→ EXERCISE INSTRUCTIONS:
Scan the listing for "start" and copy out each line that has it.

━━━━━━━━━━━━━━━━━━━━

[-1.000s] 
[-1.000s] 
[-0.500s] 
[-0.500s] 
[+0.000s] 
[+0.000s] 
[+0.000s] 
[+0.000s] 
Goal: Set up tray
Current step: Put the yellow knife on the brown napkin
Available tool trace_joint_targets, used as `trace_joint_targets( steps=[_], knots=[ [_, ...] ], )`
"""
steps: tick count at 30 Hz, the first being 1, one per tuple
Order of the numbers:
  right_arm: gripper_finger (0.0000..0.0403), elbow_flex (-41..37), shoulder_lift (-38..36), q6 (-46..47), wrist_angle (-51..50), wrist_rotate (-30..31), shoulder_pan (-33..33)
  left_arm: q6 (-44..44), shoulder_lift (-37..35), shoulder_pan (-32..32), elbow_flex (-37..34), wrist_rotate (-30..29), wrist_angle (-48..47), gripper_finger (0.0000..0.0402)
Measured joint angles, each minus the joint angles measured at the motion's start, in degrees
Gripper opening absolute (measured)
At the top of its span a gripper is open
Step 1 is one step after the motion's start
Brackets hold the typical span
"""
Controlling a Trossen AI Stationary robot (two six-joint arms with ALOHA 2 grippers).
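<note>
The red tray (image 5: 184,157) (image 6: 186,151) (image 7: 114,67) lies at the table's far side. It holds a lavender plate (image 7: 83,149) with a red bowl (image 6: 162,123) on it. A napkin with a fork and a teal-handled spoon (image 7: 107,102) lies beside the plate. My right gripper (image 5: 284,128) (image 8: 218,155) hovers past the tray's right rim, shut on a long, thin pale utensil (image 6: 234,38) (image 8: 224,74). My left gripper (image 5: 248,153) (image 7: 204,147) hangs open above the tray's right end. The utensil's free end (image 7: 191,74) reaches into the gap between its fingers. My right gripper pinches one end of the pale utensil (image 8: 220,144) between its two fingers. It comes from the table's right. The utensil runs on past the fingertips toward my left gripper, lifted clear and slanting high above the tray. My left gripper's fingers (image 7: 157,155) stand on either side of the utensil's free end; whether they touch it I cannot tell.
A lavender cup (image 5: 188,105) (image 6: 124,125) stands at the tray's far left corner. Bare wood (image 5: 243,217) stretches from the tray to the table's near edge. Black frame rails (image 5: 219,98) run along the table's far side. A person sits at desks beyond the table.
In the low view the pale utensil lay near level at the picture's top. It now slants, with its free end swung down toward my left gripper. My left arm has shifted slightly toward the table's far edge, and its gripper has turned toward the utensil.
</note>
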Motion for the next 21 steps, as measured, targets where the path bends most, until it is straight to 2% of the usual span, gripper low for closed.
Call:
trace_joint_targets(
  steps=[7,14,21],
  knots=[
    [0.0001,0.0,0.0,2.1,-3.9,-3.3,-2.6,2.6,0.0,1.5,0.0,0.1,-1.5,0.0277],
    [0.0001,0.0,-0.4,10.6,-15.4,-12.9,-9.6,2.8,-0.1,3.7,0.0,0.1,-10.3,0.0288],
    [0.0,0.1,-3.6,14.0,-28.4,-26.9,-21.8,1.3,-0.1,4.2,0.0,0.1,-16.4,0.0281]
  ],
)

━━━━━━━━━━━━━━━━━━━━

→ ANSWER TO THE PROBLEM:
Measured joint angles, each minus the joint angles measured at the motion's start, in degrees
Step 1 is one step after the motion's start

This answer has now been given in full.